Configuration
AI Computer can be configured through client options and environment variables to customize behavior, set resource limits, and control security settings.
Client Configuration
Configure the SandboxClient with options during initialization.
1from ai_computer import SandboxClient
2
3client = SandboxClient(
4 # Resource limits
5 memory_limit="1G",
6 cpu_limit=2,
7 execution_timeout=300,
8 max_processes=10,
9
10 # Network settings
11 allow_network=True,
12 allowed_hosts=["api.example.com"],
13 network_timeout=30,
14
15 # Security options
16 sandbox_user="sandbox",
17 enable_file_access=True,
18 allowed_paths=["/data"],
19
20 # API configuration
21 base_url="https://api.aicomputer.dev",
22 api_key="your-api-key",
23
24 # Advanced options
25 debug=False,
26 log_level="INFO"
27)
Resource Limits
memory_limit
Maximum memory allocation per sandbox.
Type: str, Format: "512M", "1G", etc.
cpu_limit
Number of CPU cores available.
Type: int, Range: 1-4
execution_timeout
Maximum execution time in seconds.
Type: int, Default: 30
max_processes
Maximum number of concurrent processes.
Type: int, Default: 5
Environment Variables
Configure the client using environment variables.
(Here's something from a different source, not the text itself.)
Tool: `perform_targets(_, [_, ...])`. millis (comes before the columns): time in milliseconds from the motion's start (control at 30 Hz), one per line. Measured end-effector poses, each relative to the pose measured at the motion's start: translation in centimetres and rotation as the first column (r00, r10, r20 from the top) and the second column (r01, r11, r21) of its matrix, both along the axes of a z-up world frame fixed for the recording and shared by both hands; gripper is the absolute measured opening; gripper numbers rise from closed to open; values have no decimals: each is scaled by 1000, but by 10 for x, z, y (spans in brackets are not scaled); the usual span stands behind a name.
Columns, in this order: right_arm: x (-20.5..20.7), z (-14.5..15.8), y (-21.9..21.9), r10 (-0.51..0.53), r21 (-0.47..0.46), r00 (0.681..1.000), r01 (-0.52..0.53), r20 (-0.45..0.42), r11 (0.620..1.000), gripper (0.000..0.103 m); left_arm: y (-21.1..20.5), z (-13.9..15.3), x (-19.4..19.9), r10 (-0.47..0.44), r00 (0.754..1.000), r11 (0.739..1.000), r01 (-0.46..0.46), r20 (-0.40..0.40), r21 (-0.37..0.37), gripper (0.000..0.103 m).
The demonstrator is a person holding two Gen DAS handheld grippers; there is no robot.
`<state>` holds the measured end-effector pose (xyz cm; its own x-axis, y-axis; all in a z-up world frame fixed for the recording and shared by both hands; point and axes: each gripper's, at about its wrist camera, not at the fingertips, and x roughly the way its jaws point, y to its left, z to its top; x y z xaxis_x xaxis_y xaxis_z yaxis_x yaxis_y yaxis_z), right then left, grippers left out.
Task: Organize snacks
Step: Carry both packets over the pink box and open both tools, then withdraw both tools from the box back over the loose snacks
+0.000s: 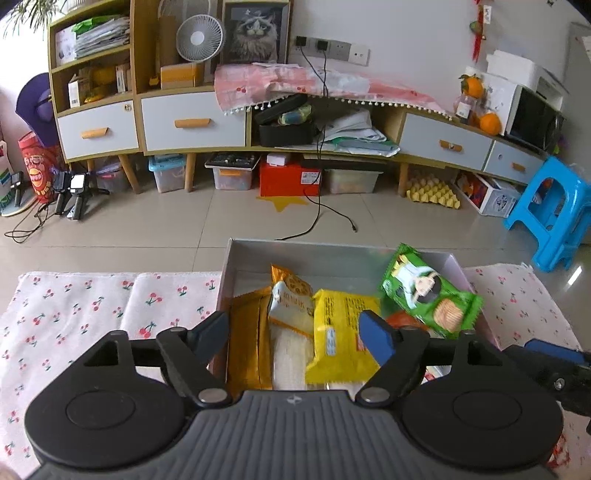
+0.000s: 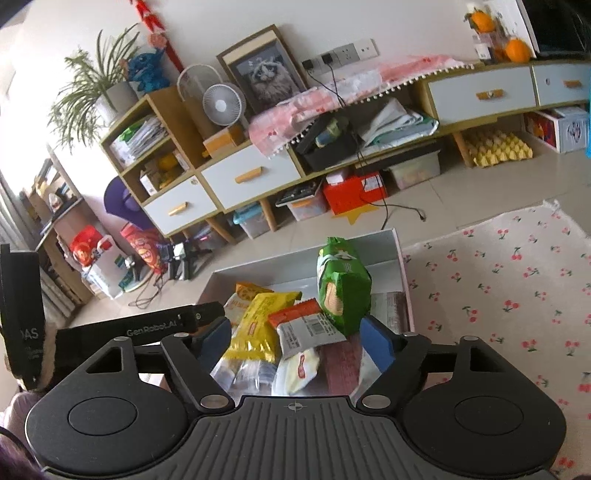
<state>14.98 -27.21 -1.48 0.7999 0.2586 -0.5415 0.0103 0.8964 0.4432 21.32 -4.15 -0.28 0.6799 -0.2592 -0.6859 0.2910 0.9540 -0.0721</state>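
Both tools stand wide, gripping nothing. The left tool [image 1: 295, 334] hovers over the yellow packet [image 1: 340, 332] in the grey box [image 1: 332, 254]; the right tool [image 2: 297, 338] over the box, green biscuit packet [image 2: 341, 288] just ahead.

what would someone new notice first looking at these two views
Most striking is the open grey box on the cherry-print cloth, stuffed with snack packets: a bright green cracker pack tilts up at its right side beside a yellow packet. Both the left gripper and the right gripper hover open over it, holding nothing. Behind, a framed cat picture stands on the cabinet.
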Motion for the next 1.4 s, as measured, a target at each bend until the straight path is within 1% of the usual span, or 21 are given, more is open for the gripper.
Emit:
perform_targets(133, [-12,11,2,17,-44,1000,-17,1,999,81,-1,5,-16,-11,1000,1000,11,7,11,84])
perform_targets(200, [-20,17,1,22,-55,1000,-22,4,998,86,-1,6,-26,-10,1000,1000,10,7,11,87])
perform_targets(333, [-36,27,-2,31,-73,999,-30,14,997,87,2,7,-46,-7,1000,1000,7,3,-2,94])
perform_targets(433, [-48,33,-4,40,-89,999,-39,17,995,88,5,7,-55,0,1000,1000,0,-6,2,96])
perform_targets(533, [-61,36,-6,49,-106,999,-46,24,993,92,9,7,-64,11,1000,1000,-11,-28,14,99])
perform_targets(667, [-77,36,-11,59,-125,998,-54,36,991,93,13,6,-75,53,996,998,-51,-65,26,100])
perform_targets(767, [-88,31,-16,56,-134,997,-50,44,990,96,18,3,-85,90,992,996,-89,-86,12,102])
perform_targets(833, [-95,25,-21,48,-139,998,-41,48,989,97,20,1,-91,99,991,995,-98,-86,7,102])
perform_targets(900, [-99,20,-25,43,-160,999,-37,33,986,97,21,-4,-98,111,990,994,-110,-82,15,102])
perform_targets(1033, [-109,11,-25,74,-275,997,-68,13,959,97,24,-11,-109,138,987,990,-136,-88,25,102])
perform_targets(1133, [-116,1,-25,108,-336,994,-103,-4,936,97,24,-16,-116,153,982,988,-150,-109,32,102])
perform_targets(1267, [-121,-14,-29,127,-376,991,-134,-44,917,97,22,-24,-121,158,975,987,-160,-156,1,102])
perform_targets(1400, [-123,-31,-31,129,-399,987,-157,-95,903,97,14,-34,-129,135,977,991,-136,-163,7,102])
These take precedence over programmatic configuration.
Authentication
1# API authentication
2export AICOMPUTER_API_KEY="your-api-key"
3export AICOMPUTER_BASE_URL="https://api.aicomputer.dev"
4
5# Example usage
6client = SandboxClient() # Will use environment variables
Resource Limits
1# Resource configuration
2export AICOMPUTER_MEMORY_LIMIT="1G"
3export AICOMPUTER_CPU_LIMIT="2"
4export AICOMPUTER_TIMEOUT="300"
5export AICOMPUTER_MAX_PROCESSES="10"
Network Settings
1# Network configuration
2export AICOMPUTER_ALLOW_NETWORK="true"
3export AICOMPUTER_ALLOWED_HOSTS="api.example.com,api.other.com"
4export AICOMPUTER_NETWORK_TIMEOUT="30"
Security Configuration
File System Access
Control file system access and permissions.
1client = SandboxClient(
2 # Enable file system access
3 enable_file_access=True,
4
5 # Configure allowed paths
6 allowed_paths=[
7 "/data/input",
8 "/data/output"
9 ],
10
11 # Set file size limits
12 max_file_size="100M",
13
14 # Configure file permissions
15 file_permissions=0o644,
16 directory_permissions=0o755
17)
Network Security
Configure network access and restrictions.
1client = SandboxClient(
2 # Enable network access
3 allow_network=True,
4
5 # Restrict to specific hosts
6 allowed_hosts=[
7 "api.example.com",
8 "storage.example.com"
9 ],
10
11 # Configure timeouts and limits
12 network_timeout=30,
13 max_requests_per_second=10,
14 max_concurrent_connections=5
15)
Logging and Monitoring
Configure logging and monitoring options.
1import logging
2from ai_computer import SandboxClient
3
4# Configure client logging
5client = SandboxClient(
6 debug=True,
7 log_level="DEBUG",
8 log_file="/path/to/aicomputer.log",
9 enable_metrics=True
10)
11
12# Configure Python logging
13logging.basicConfig(
14 level=logging.DEBUG,
15 format='%(asctime)s - %(name)s - %(levelname)s - %(message)s'
16)
17
18# Example with custom logger
19logger = logging.getLogger('aicomputer')
20logger.setLevel(logging.DEBUG)
21
22handler = logging.FileHandler('aicomputer.log')
23handler.setFormatter(logging.Formatter(
24 '%(asctime)s - %(name)s - %(levelname)s - %(message)s'
25))
26logger.addHandler(handler)
Best Practices
- Environment Variables: Use environment variables for sensitive configuration like API keys.
- Resource Limits: Set appropriate resource limits based on your workload requirements.
- Security: Follow the principle of least privilege when configuring file and network access.
- Logging: Enable appropriate logging in production for monitoring and debugging.
- Configuration Management: Use configuration management tools or environment-specific config files.